* **Work item**: A bare count is the expected answer, namely the number of lines in the records that have the word "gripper".
[Recorded data Boundary: Start]
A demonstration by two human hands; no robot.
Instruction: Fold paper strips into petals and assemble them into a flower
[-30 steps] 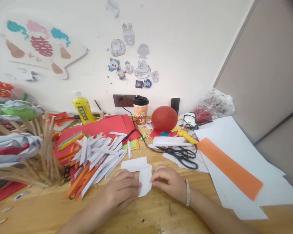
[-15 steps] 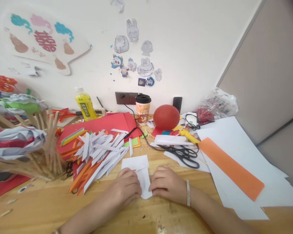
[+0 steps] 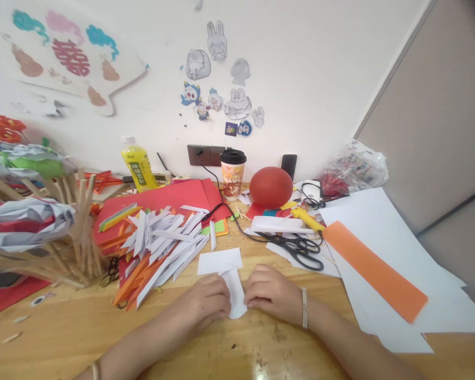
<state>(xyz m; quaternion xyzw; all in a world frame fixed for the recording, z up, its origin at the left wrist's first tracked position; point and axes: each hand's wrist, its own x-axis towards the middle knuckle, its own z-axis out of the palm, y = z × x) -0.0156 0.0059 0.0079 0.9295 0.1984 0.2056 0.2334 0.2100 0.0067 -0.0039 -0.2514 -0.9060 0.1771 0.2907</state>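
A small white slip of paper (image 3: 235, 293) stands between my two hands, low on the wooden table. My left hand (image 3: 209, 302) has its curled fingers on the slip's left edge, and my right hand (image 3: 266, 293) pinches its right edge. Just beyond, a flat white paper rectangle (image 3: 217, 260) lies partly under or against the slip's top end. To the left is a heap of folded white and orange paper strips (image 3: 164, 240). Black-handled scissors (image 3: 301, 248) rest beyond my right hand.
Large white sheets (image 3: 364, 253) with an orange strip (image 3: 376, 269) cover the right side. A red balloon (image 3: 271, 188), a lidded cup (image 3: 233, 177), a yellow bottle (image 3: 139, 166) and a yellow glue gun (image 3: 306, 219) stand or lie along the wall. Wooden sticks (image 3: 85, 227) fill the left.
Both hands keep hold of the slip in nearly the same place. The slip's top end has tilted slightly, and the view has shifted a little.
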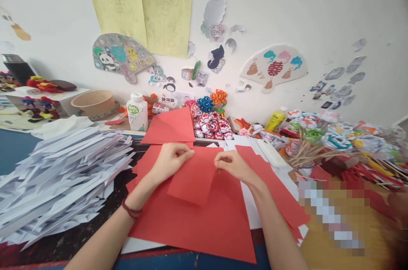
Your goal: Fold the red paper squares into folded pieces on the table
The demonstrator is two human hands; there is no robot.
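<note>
A smaller sheet of red paper (194,180) is held up between my two hands, tilted above a large red sheet (204,236) on the table. My left hand (174,157) pinches its upper left corner between thumb and fingers. At the upper right edge, my right hand (231,163) has its fingers closed on the same sheet. A stack of red squares (168,125) lies just beyond my left hand. More red sheets (274,189) lie under and beside my right forearm, with white paper beneath them.
A tall pile of folded white paper strips (63,176) fills the left side. A white bottle (137,112) and red-and-white paper flowers (213,124) stand along the wall. Paper flowers on sticks (314,134) and a yellow bottle (276,119) sit at the right.
</note>
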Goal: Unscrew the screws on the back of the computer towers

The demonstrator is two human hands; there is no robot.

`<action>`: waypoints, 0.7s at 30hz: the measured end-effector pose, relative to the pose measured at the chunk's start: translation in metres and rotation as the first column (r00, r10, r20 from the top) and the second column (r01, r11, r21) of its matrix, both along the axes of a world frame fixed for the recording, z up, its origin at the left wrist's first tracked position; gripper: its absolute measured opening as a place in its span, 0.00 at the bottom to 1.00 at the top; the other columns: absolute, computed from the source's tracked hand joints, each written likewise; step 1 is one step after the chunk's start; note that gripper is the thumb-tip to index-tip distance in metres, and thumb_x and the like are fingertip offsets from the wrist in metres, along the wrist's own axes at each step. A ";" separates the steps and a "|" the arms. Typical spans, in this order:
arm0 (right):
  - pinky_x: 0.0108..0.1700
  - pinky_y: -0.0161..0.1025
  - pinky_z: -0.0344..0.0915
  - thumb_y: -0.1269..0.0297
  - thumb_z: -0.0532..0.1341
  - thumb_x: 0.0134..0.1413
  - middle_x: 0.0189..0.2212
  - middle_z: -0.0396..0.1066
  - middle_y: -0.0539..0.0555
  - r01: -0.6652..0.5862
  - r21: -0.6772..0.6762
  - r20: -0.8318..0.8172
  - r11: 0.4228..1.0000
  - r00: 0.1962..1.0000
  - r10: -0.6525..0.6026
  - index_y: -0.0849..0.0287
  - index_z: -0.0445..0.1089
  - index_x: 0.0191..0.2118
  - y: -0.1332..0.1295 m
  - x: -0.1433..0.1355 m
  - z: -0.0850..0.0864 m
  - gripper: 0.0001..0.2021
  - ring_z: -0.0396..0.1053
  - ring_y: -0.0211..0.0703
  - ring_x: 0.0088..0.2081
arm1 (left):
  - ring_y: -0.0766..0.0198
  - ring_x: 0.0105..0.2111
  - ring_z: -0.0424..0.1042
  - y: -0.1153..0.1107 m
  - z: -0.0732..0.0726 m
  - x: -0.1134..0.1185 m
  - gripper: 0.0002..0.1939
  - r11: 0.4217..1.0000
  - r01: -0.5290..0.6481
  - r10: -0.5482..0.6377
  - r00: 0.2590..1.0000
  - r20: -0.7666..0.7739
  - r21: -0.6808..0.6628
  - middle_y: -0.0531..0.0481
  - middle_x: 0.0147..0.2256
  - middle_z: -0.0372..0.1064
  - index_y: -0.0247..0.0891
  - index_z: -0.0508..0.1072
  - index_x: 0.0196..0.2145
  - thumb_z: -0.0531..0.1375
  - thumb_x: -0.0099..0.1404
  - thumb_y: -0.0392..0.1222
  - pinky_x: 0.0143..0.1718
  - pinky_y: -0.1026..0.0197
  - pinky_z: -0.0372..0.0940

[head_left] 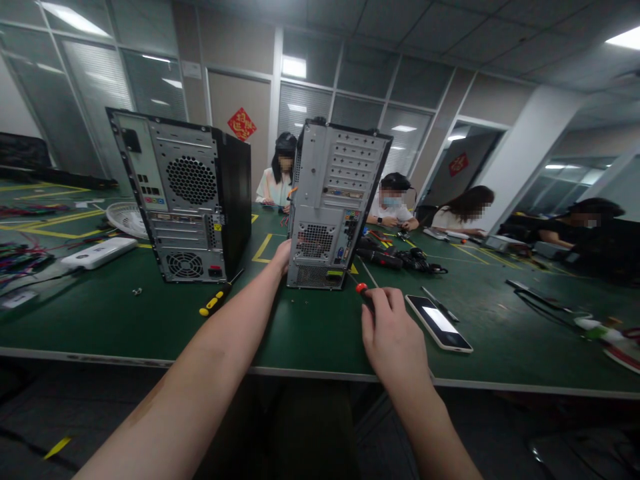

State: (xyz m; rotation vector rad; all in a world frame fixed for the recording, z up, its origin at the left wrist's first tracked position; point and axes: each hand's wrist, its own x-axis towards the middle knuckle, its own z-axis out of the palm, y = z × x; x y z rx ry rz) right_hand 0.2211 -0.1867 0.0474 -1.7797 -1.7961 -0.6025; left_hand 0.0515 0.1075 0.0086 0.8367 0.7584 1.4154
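Observation:
Two desktop computer cases stand upright on the green table with their back panels toward me. My left hand (283,256) is at the left side of the right computer case (320,200); its fingers are hidden behind the case. In my right hand (395,330), low to the right of that case, is a screwdriver (362,289) with a red and black handle, its shaft pointing toward the case's lower corner. Left of my forearm, a yellow and black screwdriver (215,301) lies before the left computer case (187,193). Tiny screws (300,302) lie below the right case.
A phone (440,325) with a lit screen and a pen-like tool (440,305) lie right of my hand. A power strip (100,253), a white basket (127,219) and wires are at left. A black power tool (380,257) lies behind. Several people sit across the table (320,347).

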 end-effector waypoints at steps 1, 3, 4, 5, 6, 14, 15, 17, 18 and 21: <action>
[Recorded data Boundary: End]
* **Completed exercise**: 3